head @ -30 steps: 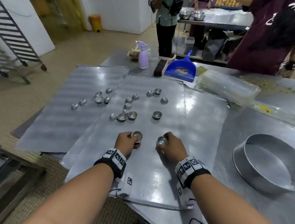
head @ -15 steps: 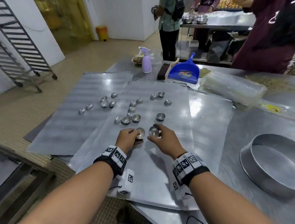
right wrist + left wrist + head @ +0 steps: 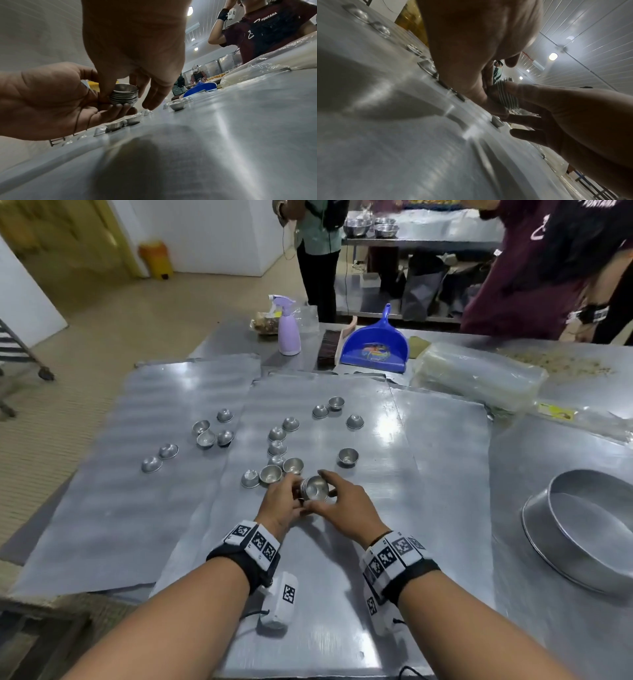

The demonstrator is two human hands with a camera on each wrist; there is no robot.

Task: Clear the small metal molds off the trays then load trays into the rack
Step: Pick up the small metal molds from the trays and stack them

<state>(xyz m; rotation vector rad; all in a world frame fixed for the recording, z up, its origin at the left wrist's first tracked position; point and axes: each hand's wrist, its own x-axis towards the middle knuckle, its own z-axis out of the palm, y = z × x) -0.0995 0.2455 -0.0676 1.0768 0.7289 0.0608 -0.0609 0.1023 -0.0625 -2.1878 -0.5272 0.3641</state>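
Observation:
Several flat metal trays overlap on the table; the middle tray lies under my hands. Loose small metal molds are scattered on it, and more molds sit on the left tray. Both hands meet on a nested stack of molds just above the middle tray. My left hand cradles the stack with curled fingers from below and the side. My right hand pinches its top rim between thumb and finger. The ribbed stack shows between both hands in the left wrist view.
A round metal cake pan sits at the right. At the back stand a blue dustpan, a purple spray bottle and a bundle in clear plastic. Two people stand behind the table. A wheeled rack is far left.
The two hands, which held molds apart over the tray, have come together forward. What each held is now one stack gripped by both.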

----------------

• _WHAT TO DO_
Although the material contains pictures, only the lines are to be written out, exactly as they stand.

• _THE ANSWER_
head @ -30 steps: 
head @ -15 steps: 
right wrist + left wrist + head @ +0 steps: 

The demonstrator is two human hands with a camera on each wrist; there is no robot.

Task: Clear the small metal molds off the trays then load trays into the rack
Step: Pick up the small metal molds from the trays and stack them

<state>(xyz m; rotation vector rad; all in a world frame fixed for the recording, z up, its origin at the left wrist's first tracked position; point and axes: each hand's wrist, its own x-axis towards the middle knuckle, its own z-axis out of the palm, y = z × x) -0.0995 0.2455 -0.0676 1.0768 0.7289 0.0608 -0.0609 0.1023 -0.0625 -2.1878 -0.5272 0.3641</state>
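Observation:
Several flat metal trays overlap on the table; the middle tray lies under my hands. Loose small metal molds are scattered on it, and more molds sit on the left tray. Both hands meet on a nested stack of molds just above the middle tray. My left hand cradles the stack with curled fingers from below and the side. My right hand pinches its top rim between thumb and finger. The ribbed stack shows between both hands in the left wrist view.
A round metal cake pan sits at the right. At the back stand a blue dustpan, a purple spray bottle and a bundle in clear plastic. Two people stand behind the table. A wheeled rack is far left.
The two hands, which held molds apart over the tray, have come together forward. What each held is now one stack gripped by both.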

Nothing more remains to be added to the answer.